"Knowing how things work is the basis for appreciation, and is thus a source of civilized delight." -- William Safire
Recently I read on the program for the Orlando .NET Code Camp on March 25 that my friend and fellow MVP extraordinaire, Ambrose Little, would be one of the presenters. I noticed that Ambrose has been busy authoring, with one new Wrox Book out and another on the way, so I popped him an email and he had the publisher send me a review copy of Professional ADO.NET 2. I'm happy to report that I'm not disappointed.
Developers who are familiar with the Wrox saga know that a couple of years ago they "fell apart", with Apress picking up many of the existing titles, giving them new covers, and Wiley picking up the rest of the package, including the Wrox name and web sites. Fortunately, the Wiley people have seen fit to keep the basic formula intact. The new "Wiley" Wrox books look, act and read very much like the originals. I know that some have criticized Wrox, but I fail to see the basis. I have a number of them, and their dog-eared status is a testament to their usefulness. I can forgive minor editorial and proofreading boo-boos if the book itself is good.
||Like many of the so-called "Professional XXX" Wrox tomes, one could call into question the appropriateness of the title; this book could be categorized as targeting the beginner to intermediate .NET programmer. However, it doesn't leave much out, covering all the major areas. Some prior knowledge of .NET, ADO.NET and SQL Server is necessary. However, for those who are "C# Challenged", fear not -- every line of example code in the book is in VB.NET. I myself wouldn't write a line of it without a gun to my head, although having used it for years. I certainly have no issue reading examples in it. What I'd really like to see is more VB.NET programmers turning on Option Strict and Option Explicit, and learning to use the Framework classes instead of the analogous "crutch" classes from the Microsoft.VisualBasic namespace.
As with most of the Wrox formula publications, we can dispense with the first couple of chapters as they more or less follow the formula of providing history and background. I prefer to dive into the "guts" of the book; if I want to read about the history of ADO and ADO.NET I can get it free on the web. To be fair, Chapter 2 devotes considerable measure to covering Database design and normalization.
Chapter Three is where we start getting into the nitty gritty of ADO.NET 2.0: it explains the Generic Factory Model and the Provider Model, and it covers very nicely issues about which you should choose and when, as well as writing helper classes. It covers Connection Strings, the ConnectionStringBuilder class, and managing exceptions. It also covers a lot more including some of the new ADO.NET 2.0 features such as the DataTableReader and binary serialization. In short, Chapter Three puts you on first base and probably a good part of the way to second base.
Chapter Four covers standard Data Types, and Chapter Five covers XML integration. Chapter Six handles Transactions.
Chapter Seven covers DataBinding, both for ASP.NET and Winforms, and introduces some of the new advanced concepts of Caching. DataSource controls are covered, including the new ObjectDataSource class, which many developers have some difficulty with.
In Chapter Eight, you will build a Custom Data Provider for ADS. In Chapter Nine, the authors cover the T-SQL language and ADO.NET 2.0 / Sql Server 2005 enhancements. There is a lot of new power in SQL Server 2005, and this is a good way to find out all about it.
Chapter 10 covers Client Application programming with SQL Server, and Chapter 11 covers Server-Side programming including triggers, functions and SMO (SQL Server Managment Objects), which replaces SQL DMO. The important SQL CLR architecture is covered, and you are shown how to create a WebService in your database.

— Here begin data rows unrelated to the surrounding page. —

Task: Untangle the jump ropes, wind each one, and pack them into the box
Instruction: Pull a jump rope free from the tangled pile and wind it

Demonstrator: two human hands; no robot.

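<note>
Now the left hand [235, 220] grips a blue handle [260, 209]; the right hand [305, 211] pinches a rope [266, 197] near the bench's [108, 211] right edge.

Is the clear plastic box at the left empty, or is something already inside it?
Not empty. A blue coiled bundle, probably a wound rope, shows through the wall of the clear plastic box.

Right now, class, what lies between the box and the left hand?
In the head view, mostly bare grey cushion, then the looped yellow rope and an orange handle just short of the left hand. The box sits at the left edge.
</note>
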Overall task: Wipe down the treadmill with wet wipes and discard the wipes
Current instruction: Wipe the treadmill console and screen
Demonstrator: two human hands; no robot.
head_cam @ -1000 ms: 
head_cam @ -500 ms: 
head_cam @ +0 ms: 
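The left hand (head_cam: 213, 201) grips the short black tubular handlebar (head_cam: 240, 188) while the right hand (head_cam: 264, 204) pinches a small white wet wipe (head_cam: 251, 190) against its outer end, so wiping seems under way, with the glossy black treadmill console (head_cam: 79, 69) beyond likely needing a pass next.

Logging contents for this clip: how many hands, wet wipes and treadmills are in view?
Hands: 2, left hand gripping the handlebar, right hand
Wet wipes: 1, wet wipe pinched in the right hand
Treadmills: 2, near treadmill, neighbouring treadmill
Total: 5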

Chapter 12 covers Notification Services and the Subscriber Models, and Chapter 13 covers the Service Broker, one of the most powerful yet least understood features of SQL Server 2005. Finally, Chapter 14 covers the new, enhanced Full-Text Search.

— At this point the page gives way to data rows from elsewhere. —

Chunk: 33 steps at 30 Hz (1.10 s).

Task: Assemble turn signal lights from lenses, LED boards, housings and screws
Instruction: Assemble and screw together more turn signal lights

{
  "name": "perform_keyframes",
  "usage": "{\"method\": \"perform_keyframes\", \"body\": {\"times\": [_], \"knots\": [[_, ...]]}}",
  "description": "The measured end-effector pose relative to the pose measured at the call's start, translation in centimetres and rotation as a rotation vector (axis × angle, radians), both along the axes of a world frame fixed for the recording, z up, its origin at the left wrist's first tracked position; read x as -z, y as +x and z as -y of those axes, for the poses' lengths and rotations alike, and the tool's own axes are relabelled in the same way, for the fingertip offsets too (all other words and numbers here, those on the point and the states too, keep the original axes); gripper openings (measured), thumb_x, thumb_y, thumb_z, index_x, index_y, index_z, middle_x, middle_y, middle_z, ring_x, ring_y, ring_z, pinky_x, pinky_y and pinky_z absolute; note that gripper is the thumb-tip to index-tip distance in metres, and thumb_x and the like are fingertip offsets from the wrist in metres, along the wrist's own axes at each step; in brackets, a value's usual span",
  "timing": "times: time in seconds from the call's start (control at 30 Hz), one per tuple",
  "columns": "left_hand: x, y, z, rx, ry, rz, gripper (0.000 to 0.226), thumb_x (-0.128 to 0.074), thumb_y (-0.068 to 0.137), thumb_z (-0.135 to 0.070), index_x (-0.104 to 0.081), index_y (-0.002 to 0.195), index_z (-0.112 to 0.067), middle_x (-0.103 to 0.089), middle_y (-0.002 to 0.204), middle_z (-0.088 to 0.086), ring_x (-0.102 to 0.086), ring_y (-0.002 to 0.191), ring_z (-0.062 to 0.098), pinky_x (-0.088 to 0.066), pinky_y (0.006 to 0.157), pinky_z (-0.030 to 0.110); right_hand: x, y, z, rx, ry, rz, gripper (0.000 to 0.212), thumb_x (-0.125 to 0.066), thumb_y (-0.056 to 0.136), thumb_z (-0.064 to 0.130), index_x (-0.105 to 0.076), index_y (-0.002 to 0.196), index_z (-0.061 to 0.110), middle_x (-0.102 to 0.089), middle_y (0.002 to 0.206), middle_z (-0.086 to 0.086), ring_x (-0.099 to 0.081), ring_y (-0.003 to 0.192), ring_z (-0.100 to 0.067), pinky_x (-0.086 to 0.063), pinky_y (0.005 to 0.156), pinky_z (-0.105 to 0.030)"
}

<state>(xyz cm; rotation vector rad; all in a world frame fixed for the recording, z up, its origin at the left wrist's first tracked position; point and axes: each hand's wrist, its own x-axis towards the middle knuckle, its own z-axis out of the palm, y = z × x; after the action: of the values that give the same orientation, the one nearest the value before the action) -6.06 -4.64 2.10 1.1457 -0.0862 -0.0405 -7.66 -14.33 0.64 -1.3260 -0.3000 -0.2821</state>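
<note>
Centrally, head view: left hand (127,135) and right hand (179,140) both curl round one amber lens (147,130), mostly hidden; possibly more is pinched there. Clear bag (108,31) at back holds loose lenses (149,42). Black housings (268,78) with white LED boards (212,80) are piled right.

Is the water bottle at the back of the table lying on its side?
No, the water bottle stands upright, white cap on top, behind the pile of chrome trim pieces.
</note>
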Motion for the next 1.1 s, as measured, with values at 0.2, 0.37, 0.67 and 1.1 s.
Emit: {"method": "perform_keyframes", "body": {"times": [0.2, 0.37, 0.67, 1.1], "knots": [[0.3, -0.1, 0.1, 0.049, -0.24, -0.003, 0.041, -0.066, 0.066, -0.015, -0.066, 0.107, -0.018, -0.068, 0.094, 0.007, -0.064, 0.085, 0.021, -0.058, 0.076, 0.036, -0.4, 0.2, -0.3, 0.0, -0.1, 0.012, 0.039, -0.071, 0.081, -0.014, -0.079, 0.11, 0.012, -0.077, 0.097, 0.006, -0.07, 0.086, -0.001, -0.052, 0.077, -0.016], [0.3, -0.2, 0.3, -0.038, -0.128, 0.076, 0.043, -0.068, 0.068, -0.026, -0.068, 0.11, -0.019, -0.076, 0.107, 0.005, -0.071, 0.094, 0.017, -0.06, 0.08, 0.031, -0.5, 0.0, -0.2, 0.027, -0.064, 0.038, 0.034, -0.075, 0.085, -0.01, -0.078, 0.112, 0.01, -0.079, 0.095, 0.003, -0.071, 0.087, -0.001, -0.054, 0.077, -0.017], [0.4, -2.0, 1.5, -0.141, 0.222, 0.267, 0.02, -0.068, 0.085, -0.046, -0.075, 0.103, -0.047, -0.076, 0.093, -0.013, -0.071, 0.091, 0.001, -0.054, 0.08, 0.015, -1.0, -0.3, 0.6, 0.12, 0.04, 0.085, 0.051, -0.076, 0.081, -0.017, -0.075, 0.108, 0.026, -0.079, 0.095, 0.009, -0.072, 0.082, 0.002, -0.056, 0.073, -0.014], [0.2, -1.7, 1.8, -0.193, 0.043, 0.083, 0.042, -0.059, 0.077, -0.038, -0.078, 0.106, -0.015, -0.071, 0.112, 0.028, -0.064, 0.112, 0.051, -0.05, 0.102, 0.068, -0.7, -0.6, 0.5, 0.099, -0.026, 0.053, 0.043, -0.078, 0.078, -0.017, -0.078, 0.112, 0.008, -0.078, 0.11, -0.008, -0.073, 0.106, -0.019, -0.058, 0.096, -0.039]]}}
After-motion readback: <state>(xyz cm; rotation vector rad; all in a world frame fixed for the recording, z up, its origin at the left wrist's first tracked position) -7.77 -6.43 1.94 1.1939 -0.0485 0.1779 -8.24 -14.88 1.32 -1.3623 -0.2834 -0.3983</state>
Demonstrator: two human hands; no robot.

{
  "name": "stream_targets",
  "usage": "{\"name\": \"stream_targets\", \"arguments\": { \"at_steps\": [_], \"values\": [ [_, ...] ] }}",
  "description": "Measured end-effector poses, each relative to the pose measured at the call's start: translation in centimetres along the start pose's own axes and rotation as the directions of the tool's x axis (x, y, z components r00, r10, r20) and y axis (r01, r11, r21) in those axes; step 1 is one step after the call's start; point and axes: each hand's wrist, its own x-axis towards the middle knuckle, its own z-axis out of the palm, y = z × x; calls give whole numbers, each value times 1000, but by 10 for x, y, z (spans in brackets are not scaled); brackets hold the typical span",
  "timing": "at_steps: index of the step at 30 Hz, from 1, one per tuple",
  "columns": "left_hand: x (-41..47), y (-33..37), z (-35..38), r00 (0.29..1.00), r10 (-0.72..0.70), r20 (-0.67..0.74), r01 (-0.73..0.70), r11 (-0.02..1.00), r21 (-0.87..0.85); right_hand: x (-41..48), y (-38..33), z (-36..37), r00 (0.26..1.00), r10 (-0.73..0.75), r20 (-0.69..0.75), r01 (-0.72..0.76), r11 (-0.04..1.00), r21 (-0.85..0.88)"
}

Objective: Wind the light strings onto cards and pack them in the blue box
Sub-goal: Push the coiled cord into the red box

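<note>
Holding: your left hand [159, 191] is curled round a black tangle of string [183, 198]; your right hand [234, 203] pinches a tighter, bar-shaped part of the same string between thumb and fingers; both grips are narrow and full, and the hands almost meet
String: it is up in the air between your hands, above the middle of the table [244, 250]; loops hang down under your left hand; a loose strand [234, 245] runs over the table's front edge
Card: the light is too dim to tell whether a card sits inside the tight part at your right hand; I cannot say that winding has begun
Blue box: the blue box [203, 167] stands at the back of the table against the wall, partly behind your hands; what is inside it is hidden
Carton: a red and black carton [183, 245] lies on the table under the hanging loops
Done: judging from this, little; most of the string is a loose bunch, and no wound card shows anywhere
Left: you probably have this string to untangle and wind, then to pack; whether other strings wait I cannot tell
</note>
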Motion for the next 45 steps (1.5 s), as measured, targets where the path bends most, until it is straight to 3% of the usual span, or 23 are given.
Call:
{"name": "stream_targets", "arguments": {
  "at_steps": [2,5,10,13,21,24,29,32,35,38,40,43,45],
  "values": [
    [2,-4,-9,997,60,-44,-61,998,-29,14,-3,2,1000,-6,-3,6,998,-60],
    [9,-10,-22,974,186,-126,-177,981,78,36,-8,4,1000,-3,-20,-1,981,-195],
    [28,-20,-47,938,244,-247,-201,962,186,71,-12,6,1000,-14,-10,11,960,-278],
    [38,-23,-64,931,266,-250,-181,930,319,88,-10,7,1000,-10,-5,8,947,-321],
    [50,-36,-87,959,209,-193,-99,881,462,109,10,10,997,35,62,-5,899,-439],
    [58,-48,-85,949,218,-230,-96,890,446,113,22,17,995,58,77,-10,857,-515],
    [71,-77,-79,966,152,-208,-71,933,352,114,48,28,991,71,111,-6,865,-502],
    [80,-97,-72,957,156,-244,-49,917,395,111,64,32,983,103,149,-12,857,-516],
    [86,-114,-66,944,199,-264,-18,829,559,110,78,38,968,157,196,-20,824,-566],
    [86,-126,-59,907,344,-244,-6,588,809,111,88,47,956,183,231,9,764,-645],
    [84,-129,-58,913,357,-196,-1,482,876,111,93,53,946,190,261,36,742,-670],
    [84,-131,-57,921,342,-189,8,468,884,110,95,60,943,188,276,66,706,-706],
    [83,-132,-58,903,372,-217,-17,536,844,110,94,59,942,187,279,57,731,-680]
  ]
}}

In Chapter 15 of Professional ADO.NET 2.0 you will learn about Reporting, and in the subsequent chapters the authors cover open-source databases such as MySql, MaxDb, Firebird, Ingres, PostGreSQL, BerkeleyDB, and my personal favorite, SQLite. Chapter 17 is devoted entirely to working with Oracle.
All in all, I have to say this is a book that provides pretty good overall coverage. Including the index and appendices, it runs just short of 600 pages. With seven authors, you are getting information that one or two authors would be really stretched to put together.
I would recommend this book to any developer who is tackling Data Access in the .NET 2.0 platform, and would like to get there "faster".
The sticker price is $49.99 and of course, it can be had at various discounts from online booksellers. Ambrose, kudos to you, Wally McClure and the rest of the authors.